Monday, March 6, 2006
Sixty percent of respondents in an international survey conducted for the BBC World Service felt that the likelihood of terrorist attacks around the world has been increased by the war in Iraq.
The international polling firm GlobeScan conducted the survey, which polled 41,856 residents of 35 countries between October 2005 and February 2006. Participants were asked, "Has the war in Iraq increased, decreased or had no effect on the likelihood of terrorist attacks around the world?"
Fifteen percent felt that the likelihood or terrorism had decreased; 12 percent felt there had been no effect; and 13 percent did not answer.
Out of the 35 countries polled, only Mexico and Nigeria thought the invasion lessened the likelihood of terrorist attacks.

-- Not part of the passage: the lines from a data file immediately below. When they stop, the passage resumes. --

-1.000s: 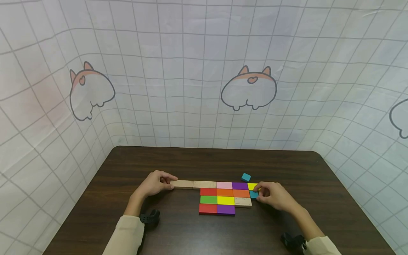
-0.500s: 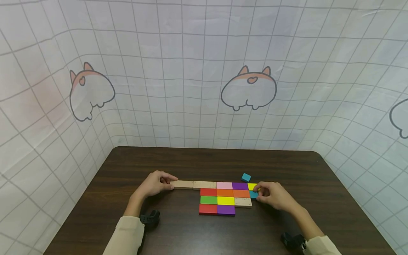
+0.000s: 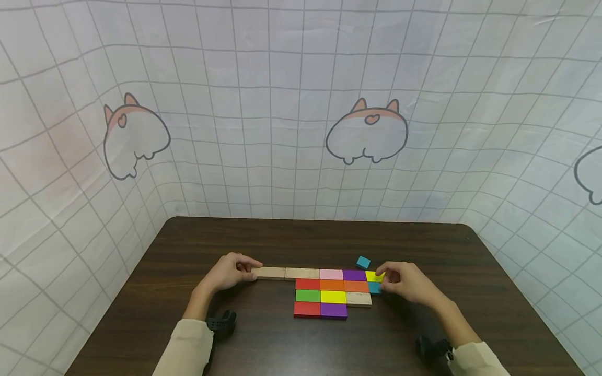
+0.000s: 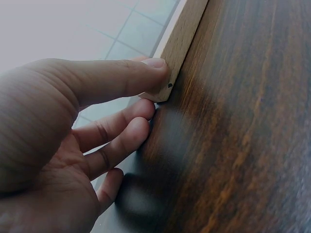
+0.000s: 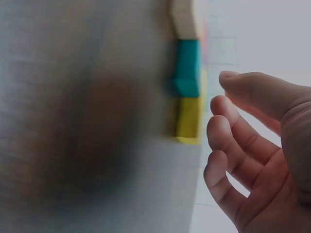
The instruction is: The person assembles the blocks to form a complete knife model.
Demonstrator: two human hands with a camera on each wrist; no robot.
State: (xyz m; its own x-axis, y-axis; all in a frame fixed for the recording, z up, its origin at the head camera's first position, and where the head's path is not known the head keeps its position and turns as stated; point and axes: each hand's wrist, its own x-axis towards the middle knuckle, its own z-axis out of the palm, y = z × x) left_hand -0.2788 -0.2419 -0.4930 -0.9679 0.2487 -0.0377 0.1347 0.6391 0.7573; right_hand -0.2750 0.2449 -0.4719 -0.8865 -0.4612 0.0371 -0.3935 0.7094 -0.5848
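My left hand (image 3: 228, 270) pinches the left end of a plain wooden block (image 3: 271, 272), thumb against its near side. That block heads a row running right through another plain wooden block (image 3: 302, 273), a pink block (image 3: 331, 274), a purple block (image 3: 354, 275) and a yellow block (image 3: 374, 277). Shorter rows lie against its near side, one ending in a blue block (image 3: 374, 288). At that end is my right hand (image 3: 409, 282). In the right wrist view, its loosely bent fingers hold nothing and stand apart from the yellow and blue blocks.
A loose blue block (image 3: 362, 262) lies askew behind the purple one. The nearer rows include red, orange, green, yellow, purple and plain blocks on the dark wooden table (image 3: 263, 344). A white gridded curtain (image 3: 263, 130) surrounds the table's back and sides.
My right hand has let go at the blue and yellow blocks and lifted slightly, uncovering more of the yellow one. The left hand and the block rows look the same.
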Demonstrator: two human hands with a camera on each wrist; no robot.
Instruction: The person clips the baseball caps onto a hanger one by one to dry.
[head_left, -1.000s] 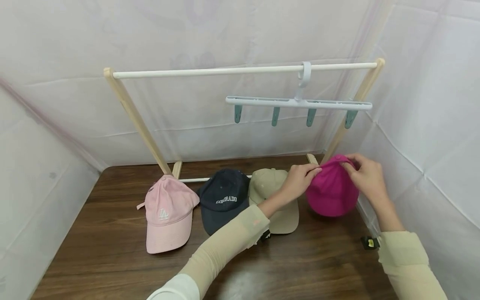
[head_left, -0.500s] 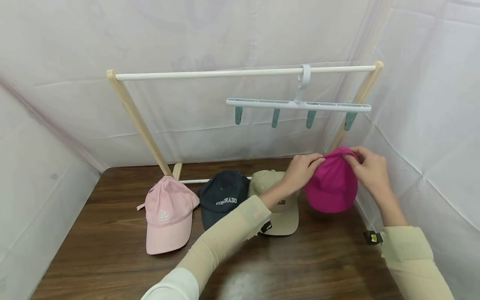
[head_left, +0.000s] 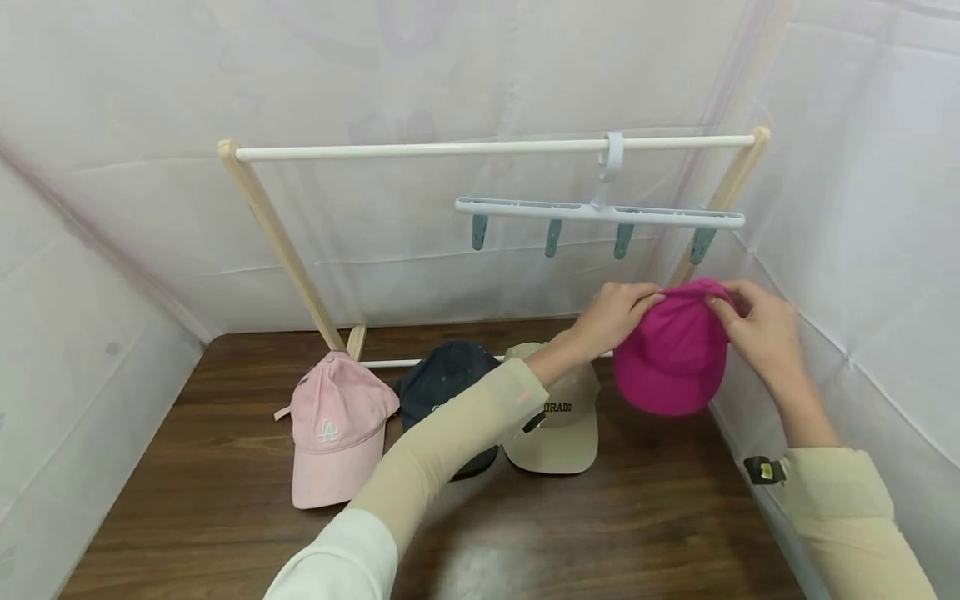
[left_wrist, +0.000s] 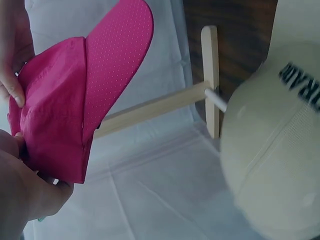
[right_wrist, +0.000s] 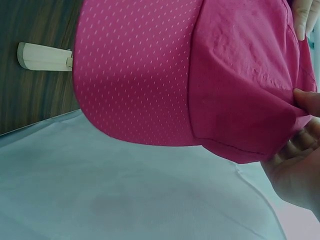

By contrast, 85 percent of Chinese respondents said they felt the invasion increased the likelihood of terrorist attacks.
Other questions asked in the poll found that 45 percent of respondents felt removing Saddam Hussein from power was a mistake, compared to 36 percent who felt the removal was the right decision. The poll also found that results were split on whether the foreign troops should remain in Iraq until the country is stable: 35 percent said they believed the troops should stay, 32 percent felt the troops should pull out within a few months, and 13 percent thought that a pull-out should occur within a few months unless the government of Iraq requested them to stay.
"It's official. Citizens worldwide think Western leaders have made a fundamental mistake in their war on terror by invading Iraq," Doug Miller, president of GlobeScan, said. "Short of the Iraqi government asking them to stay longer, people think the troops should leave," he said.
In the United States, the GlobeScan poll found that 55 percent thought chances of terror attacks were increased. In an unrelated poll conducted in the U.S. by CBS News, only 36 percent of U.S. respondents thought "the war is going well," and that 30 percent felt "Bush was doing a good job of handling the conflict." This U.S. poll also found that only 18 percent held a favorable view of Vice-President Dick Cheney.
In a televised interview with Elizabeth Vargas of ABC's World News Tonight which aired last Tuesday, President Bush said, "If I worried about polls, I wouldn't be doing my job," on the topic of his low U.S. approval ratings. "I think the American people — I know the American people want somebody to stand on principle, make decisions and stand by them and lead this world toward a more peaceful tomorrow, and I strongly believe we're doing that," he said.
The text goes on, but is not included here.